Upon discovering and capturing the lone cub, Cal Fire contacted the Shasta County Sheriff’s Department, who in turn contacted the California Department of Fish and Wildlife (CDFW). CDFW veterinarians, who are tirelessly working to save the lives of so many wildlife victims trapped by the recent fires throughout California, then contacted Oakland Zoo veterinarians for help in treating the cub.
Oakland Zoo staff immediately examined and treated the very young male cub, weighing only 3.75 pounds – and reported he was badly burned, especially his paws. His whiskers are completely singed off, and there is severe irritation to his eyes as well. The cub was cleaned and given antibiotics, supportive fluids, pain medication and fed milk formula for kittens. The cub is currently eating on his own and acting feisty – both promising signs for his recovery.

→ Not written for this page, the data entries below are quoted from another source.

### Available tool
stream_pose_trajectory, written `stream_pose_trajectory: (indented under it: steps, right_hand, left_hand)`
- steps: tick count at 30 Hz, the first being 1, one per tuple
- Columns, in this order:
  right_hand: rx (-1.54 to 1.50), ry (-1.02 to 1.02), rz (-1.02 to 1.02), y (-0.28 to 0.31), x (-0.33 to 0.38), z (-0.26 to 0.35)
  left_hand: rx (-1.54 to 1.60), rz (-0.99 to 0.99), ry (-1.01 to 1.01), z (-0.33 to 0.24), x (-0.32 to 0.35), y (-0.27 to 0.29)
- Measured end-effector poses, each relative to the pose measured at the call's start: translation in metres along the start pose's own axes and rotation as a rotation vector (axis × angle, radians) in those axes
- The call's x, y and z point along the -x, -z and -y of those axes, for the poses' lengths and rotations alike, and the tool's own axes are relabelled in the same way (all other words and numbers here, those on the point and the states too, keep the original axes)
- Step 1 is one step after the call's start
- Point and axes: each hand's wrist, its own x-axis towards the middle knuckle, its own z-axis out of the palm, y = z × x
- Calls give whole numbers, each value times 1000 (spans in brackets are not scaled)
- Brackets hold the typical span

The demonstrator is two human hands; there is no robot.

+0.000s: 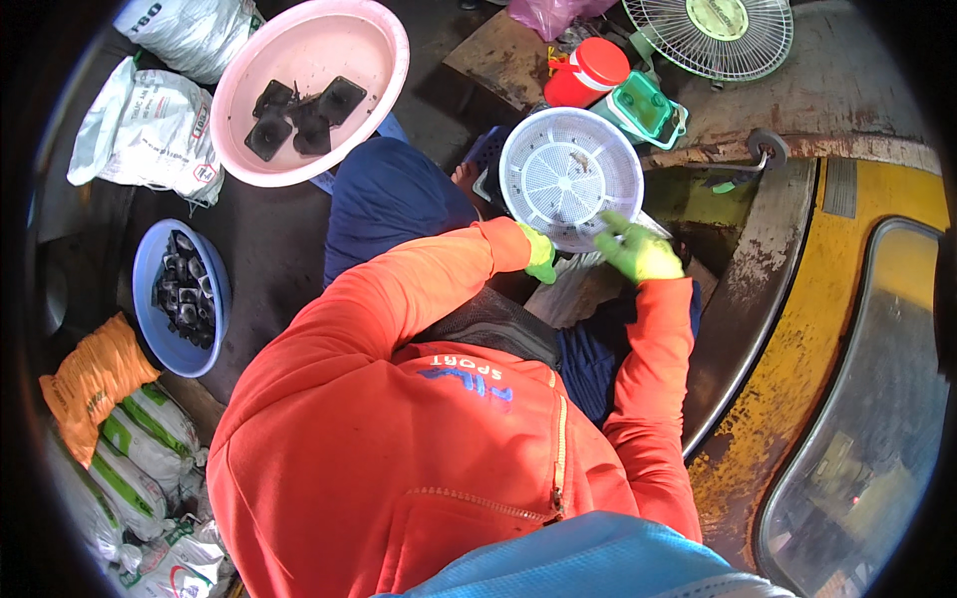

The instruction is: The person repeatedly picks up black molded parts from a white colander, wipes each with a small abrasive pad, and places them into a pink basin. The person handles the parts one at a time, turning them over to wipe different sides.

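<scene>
A white round plastic basket [518, 179] with a slotted base is in front of me, with a small brownish bit lying in it. At its near left rim is my left hand [539, 255] in a yellow-green glove; its fingers are mostly hidden, so its grip is unclear. On the near right side, my right hand [643, 251], in a matching glove, has its fingers stretched apart over the basket's rim. Nothing shows between those fingers. To the left, a large pink basin [234, 120] holds several black square-rimmed pieces [311, 118].
A blue basin [145, 269] full of dark pieces stands at the left. White sacks [159, 130] and an orange sack [98, 379] line that side. Ahead are a red jug [588, 75], a green-lidded container [640, 103] and a fan [718, 60]. A rusty yellow panel [748, 478] borders my right.
</scene>
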Motion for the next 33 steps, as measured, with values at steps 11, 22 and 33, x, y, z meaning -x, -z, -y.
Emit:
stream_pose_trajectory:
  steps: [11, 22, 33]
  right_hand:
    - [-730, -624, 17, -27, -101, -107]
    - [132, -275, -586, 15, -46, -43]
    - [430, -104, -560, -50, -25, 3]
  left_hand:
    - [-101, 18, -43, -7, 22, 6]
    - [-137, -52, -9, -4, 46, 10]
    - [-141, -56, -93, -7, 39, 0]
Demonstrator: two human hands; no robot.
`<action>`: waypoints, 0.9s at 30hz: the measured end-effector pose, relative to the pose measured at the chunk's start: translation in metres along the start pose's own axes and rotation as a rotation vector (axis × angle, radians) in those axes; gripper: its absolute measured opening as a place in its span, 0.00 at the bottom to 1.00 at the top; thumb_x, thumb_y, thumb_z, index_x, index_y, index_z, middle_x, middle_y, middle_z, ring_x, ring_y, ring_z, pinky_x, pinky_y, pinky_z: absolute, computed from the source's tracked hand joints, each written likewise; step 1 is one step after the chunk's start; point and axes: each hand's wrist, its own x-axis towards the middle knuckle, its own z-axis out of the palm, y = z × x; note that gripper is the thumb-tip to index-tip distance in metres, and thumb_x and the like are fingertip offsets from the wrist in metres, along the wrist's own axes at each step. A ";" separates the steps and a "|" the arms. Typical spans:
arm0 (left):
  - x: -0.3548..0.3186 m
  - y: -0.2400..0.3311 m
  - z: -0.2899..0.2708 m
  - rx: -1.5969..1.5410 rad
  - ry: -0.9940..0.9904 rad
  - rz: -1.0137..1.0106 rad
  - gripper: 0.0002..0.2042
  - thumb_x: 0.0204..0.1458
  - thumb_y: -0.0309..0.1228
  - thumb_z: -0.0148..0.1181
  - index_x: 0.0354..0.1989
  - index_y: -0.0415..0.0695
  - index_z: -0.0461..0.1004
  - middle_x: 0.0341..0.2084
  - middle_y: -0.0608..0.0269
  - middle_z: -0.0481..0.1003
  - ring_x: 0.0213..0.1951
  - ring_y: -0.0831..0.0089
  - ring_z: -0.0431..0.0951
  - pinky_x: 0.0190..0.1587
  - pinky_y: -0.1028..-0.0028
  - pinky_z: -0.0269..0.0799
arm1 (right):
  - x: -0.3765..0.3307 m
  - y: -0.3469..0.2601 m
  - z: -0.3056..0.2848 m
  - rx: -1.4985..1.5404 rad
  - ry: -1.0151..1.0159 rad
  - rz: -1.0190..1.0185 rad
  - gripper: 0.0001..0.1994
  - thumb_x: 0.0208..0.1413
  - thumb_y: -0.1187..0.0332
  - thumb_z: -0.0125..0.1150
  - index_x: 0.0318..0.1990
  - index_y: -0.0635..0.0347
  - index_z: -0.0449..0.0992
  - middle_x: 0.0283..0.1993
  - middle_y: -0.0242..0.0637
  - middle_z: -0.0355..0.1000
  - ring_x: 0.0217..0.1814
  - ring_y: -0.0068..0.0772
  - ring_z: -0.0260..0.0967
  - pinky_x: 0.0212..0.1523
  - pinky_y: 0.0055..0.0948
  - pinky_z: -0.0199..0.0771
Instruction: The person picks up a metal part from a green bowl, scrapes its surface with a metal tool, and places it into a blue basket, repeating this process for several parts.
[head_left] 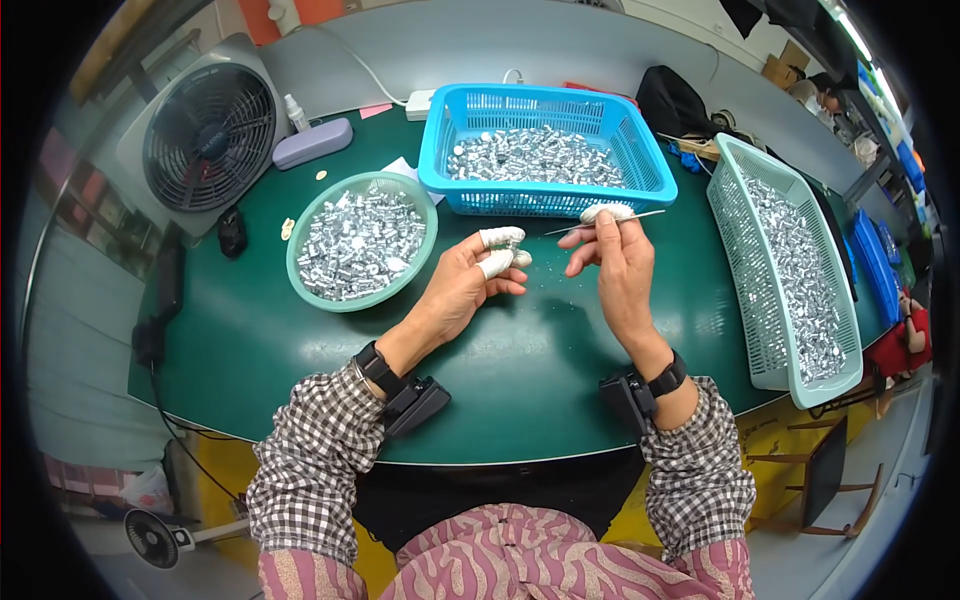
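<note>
The small piece [511, 243] is in front of you, above the green table [500, 400], near its middle. Your left hand [447, 295] pinches it between the tips of the thumb and the fingers, which wear white finger covers [500, 237]. The piece is too small and too much covered for me to tell its exact form. Your right hand [626, 270] is closed on a thin tool [645, 215], which lies nearly level across the fingers, one end pointing to the left hand. This end is apart from the piece. A white cover is seen also at the fingertips of your right hand. On each of your wrists there is a black band [378, 370] with a dark box.

Under and between the hands, some tiny pale specks [556, 270] lie on the table. To the left of your left hand stands a round pale green basket [298, 268], filled with many short silvery metal parts [360, 245]. Behind your hands is a blue rectangular basket [545, 200] with similar parts inside. At the right, a long pale green basket [745, 290] also holds a heap of them. Farther at the left back are a big grey fan [212, 138], a greyish-purple case [312, 143] and a small white bottle [296, 113]. A black bag [668, 100] is behind the blue basket, toward the right.
</note>
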 end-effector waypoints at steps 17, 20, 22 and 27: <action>0.001 -0.002 -0.016 -0.160 -0.020 0.034 0.16 0.56 0.28 0.52 0.53 0.39 0.64 0.37 0.59 0.73 0.35 0.75 0.75 0.36 0.76 0.74 | 0.003 0.010 0.005 -0.239 -0.014 -0.208 0.11 0.65 0.67 0.42 0.37 0.66 0.67 0.29 0.40 0.73 0.20 0.21 0.67 0.25 0.18 0.67; 0.002 -0.003 -0.016 -0.160 0.008 0.034 0.16 0.56 0.27 0.53 0.53 0.39 0.64 0.37 0.59 0.73 0.36 0.75 0.75 0.36 0.76 0.75 | 0.009 0.010 -0.002 -0.270 0.023 -0.234 0.11 0.65 0.67 0.42 0.37 0.66 0.68 0.29 0.39 0.73 0.20 0.20 0.67 0.25 0.18 0.67; 0.005 0.000 -0.016 -0.131 -0.008 0.038 0.16 0.55 0.26 0.53 0.52 0.39 0.64 0.37 0.58 0.73 0.36 0.74 0.75 0.36 0.76 0.75 | 0.013 0.009 -0.006 -0.276 0.052 -0.243 0.11 0.65 0.67 0.42 0.37 0.66 0.67 0.29 0.39 0.73 0.20 0.20 0.67 0.25 0.18 0.67; -0.002 -0.001 -0.013 -0.055 -0.026 0.072 0.15 0.55 0.26 0.54 0.51 0.38 0.65 0.37 0.58 0.73 0.37 0.73 0.75 0.37 0.75 0.76 | 0.009 0.012 -0.002 -0.225 0.034 -0.203 0.12 0.65 0.66 0.42 0.37 0.66 0.67 0.29 0.39 0.73 0.20 0.20 0.67 0.24 0.18 0.67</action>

“We’re grateful to be part of this amazing little cub’s rescue and rehabilitation,” said Dr. Alex Herman, Director of Oakland Zoo’s Veterinary Hospital. “It’s an amazing effort between Cal Fire, the Shasta County Sheriff’s Department, and of course our partners at the California Department of Fish & Wildlife. In the past two years, this marks our thirteenth mountain lion cub rescue for Oakland Zoo in partnership with CDFW. We’re cautiously optimistic that this cub will now survive and thrive, our dedicated team at Oakland Zoo is fully committed to do everything we can for him and for his beautiful species.”
In the wild, Mountain lion cubs stay with their mothers until they are around two years of age in order to learn the skills to survive on their own. Because this cub is orphaned and now unable to learn how to survive in the wild, he will be placed in a suitable forever home once he’s ready to leave Oakland Zoo’s Veterinary Hospital.
Aside from wildfires, Mountain lions are facing numerous threats in California; often struck by cars and illegally poached. These factors culminate in the human-wildlife conflict, putting them at odds with humans in encroaching urban areas and developments.